_Assigned task:_ Copy out the entire listing precisely.
++++++++++
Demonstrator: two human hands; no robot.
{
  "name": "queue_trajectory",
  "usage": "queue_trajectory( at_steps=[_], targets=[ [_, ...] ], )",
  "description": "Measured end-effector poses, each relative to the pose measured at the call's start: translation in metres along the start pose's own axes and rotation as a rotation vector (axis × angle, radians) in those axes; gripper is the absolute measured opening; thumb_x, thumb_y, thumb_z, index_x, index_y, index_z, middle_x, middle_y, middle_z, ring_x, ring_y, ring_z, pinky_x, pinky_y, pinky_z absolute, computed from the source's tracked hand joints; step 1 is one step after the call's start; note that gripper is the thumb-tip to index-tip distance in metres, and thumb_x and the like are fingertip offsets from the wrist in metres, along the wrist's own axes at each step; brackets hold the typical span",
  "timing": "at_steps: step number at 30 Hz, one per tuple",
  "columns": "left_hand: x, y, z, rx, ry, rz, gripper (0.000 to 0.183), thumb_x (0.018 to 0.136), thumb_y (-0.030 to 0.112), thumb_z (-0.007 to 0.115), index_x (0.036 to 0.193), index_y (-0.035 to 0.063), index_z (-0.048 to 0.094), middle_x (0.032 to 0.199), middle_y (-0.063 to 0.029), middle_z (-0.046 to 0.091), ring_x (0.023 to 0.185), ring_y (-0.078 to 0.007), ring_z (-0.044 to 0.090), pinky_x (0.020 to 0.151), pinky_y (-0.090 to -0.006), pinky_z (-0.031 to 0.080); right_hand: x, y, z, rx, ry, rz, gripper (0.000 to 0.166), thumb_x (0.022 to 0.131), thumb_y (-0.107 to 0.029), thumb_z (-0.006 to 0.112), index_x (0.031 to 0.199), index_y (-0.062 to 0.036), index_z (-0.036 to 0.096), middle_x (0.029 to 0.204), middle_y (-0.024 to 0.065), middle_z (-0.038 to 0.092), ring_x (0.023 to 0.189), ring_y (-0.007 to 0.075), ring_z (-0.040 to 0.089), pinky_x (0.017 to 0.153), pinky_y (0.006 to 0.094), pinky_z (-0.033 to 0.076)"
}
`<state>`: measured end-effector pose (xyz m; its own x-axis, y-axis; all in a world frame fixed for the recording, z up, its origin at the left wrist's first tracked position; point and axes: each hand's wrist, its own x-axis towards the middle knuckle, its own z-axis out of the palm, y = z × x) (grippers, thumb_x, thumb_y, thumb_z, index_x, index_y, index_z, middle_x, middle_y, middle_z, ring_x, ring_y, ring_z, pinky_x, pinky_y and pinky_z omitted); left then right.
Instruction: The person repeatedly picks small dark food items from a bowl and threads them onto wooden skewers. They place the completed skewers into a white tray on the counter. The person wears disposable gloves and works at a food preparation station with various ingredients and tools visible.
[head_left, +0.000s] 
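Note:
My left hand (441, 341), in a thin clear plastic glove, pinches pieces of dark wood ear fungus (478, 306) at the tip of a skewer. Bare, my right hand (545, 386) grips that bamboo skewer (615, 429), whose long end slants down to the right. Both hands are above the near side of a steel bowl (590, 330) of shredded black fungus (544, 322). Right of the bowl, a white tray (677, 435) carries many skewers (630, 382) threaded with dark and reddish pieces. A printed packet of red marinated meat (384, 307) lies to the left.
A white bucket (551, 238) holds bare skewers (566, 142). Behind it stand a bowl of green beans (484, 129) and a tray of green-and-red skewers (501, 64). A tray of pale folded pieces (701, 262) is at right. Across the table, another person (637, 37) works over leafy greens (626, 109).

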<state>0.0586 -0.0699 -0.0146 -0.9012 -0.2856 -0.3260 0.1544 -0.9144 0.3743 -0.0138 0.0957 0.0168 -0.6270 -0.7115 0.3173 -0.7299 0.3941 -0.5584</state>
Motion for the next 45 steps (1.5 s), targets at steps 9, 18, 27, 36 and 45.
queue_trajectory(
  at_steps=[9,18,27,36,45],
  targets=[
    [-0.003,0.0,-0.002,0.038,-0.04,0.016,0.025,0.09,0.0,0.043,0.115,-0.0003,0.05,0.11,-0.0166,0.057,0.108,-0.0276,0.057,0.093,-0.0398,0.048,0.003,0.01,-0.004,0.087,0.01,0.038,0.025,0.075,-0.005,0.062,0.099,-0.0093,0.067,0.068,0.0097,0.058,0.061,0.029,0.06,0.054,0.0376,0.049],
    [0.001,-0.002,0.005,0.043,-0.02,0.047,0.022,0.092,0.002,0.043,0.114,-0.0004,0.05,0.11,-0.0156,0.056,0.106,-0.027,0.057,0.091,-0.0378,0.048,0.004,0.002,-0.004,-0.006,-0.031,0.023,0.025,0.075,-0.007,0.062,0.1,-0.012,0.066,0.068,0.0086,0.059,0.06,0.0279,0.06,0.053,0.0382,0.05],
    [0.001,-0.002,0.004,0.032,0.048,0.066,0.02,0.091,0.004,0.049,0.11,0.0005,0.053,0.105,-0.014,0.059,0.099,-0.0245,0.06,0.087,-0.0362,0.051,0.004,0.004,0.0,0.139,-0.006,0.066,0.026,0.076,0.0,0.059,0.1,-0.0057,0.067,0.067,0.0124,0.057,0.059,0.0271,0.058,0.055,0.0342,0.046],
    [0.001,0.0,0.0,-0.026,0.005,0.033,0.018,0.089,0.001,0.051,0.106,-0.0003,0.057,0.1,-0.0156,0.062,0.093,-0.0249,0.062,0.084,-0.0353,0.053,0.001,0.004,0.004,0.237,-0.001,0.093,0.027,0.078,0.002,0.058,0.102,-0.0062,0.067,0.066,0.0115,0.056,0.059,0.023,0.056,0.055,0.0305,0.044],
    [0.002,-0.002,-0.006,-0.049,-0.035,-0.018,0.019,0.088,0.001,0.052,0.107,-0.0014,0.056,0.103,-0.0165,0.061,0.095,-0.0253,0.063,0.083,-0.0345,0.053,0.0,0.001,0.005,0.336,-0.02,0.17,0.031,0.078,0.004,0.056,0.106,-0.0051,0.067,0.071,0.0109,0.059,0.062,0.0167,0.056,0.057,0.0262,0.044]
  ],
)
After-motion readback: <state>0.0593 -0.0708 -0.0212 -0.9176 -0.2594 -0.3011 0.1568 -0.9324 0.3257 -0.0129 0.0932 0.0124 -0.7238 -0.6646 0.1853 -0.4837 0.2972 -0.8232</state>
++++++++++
_Answer:_
Demonstrator: two human hands; no robot.
{
  "name": "queue_trajectory",
  "usage": "queue_trajectory( at_steps=[_], targets=[ [_, ...] ], )",
  "description": "Measured end-effector poses, each relative to the pose measured at the call's start: translation in metres along the start pose's own axes and rotation as a rotation vector (axis × angle, radians) in those axes; gripper is the absolute measured opening; thumb_x, thumb_y, thumb_z, index_x, index_y, index_z, middle_x, middle_y, middle_z, ring_x, ring_y, ring_z, pinky_x, pinky_y, pinky_z absolute, computed from the source's tracked hand joints; step 1 is one step after the call's start; note that gripper is the thumb-tip to index-tip distance in metres, and thumb_x and the like are fingertip offsets from the wrist in metres, along the wrist's own axes at each step; brackets hold the typical span",
  "timing": "at_steps: step number at 30 Hz, one per tuple",
  "columns": "left_hand: x, y, z, rx, ry, rz, gripper (0.000 to 0.183), thumb_x (0.018 to 0.136), thumb_y (-0.030 to 0.112), thumb_z (-0.007 to 0.115), index_x (0.036 to 0.193), index_y (-0.035 to 0.063), index_z (-0.048 to 0.094), middle_x (0.032 to 0.199), middle_y (-0.063 to 0.029), middle_z (-0.046 to 0.091), ring_x (0.023 to 0.185), ring_y (-0.078 to 0.007), ring_z (-0.044 to 0.090), pinky_x (0.020 to 0.151), pinky_y (-0.090 to -0.006), pinky_z (-0.031 to 0.080); right_hand: x, y, z, rx, ry, rz, gripper (0.000 to 0.166), thumb_x (0.022 to 0.131), thumb_y (-0.107 to 0.029), thumb_z (-0.006 to 0.112), index_x (0.031 to 0.199), index_y (-0.062 to 0.036), index_z (-0.036 to 0.096), middle_x (0.029 to 0.204), middle_y (-0.024 to 0.065), middle_z (-0.038 to 0.092), ring_x (0.023 to 0.189), ring_y (-0.007 to 0.075), ring_z (-0.040 to 0.089), pinky_x (0.017 to 0.153), pinky_y (0.006 to 0.094), pinky_z (-0.033 to 0.076)"
}
`<state>`: measured end-effector pose (xyz m; its own x-axis, y-axis; all in a world frame fixed for the recording, z up, its origin at the left wrist's first tracked position; point and axes: each hand's wrist, its own x-axis towards the middle knuckle, its own z-axis out of the palm, y = z × x) (grippers, thumb_x, thumb_y, thumb_z, index_x, index_y, index_z, middle_x, middle_y, middle_z, ring_x, ring_y, ring_z, pinky_x, pinky_y and pinky_z omitted); left then right.
Instruction: The person repeatedly picks small dark food items from a bowl and threads them onto wooden skewers. They place the completed skewers into a white tray on the counter. The person wears disposable gloves and works at a food preparation station with various ingredients and tools visible.
[head_left, +0.000s] 
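Note:
My left hand (441, 341), in a thin clear plastic glove, pinches pieces of dark wood ear fungus (478, 306) at the tip of a skewer. Bare, my right hand (545, 386) grips that bamboo skewer (615, 429), whose long end slants down to the right. Both hands are above the near side of a steel bowl (590, 330) of shredded black fungus (544, 322). Right of the bowl, a white tray (677, 435) carries many skewers (630, 382) threaded with dark and reddish pieces. A printed packet of red marinated meat (384, 307) lies to the left.
A white bucket (551, 238) holds bare skewers (566, 142). Behind it stand a bowl of green beans (484, 129) and a tray of green-and-red skewers (501, 64). A tray of pale folded pieces (701, 262) is at right. Across the table, another person (637, 37) works over leafy greens (626, 109).
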
<state>0.0586 -0.0699 -0.0146 -0.9012 -0.2856 -0.3260 0.1544 -0.9144 0.3743 -0.0138 0.0957 0.0168 -0.6270 -0.7115 0.3173 -0.7299 0.3941 -0.5584</state>
Motion for the next 45 steps (1.5 s), targets at steps 9, 18, 27, 36 and 45.
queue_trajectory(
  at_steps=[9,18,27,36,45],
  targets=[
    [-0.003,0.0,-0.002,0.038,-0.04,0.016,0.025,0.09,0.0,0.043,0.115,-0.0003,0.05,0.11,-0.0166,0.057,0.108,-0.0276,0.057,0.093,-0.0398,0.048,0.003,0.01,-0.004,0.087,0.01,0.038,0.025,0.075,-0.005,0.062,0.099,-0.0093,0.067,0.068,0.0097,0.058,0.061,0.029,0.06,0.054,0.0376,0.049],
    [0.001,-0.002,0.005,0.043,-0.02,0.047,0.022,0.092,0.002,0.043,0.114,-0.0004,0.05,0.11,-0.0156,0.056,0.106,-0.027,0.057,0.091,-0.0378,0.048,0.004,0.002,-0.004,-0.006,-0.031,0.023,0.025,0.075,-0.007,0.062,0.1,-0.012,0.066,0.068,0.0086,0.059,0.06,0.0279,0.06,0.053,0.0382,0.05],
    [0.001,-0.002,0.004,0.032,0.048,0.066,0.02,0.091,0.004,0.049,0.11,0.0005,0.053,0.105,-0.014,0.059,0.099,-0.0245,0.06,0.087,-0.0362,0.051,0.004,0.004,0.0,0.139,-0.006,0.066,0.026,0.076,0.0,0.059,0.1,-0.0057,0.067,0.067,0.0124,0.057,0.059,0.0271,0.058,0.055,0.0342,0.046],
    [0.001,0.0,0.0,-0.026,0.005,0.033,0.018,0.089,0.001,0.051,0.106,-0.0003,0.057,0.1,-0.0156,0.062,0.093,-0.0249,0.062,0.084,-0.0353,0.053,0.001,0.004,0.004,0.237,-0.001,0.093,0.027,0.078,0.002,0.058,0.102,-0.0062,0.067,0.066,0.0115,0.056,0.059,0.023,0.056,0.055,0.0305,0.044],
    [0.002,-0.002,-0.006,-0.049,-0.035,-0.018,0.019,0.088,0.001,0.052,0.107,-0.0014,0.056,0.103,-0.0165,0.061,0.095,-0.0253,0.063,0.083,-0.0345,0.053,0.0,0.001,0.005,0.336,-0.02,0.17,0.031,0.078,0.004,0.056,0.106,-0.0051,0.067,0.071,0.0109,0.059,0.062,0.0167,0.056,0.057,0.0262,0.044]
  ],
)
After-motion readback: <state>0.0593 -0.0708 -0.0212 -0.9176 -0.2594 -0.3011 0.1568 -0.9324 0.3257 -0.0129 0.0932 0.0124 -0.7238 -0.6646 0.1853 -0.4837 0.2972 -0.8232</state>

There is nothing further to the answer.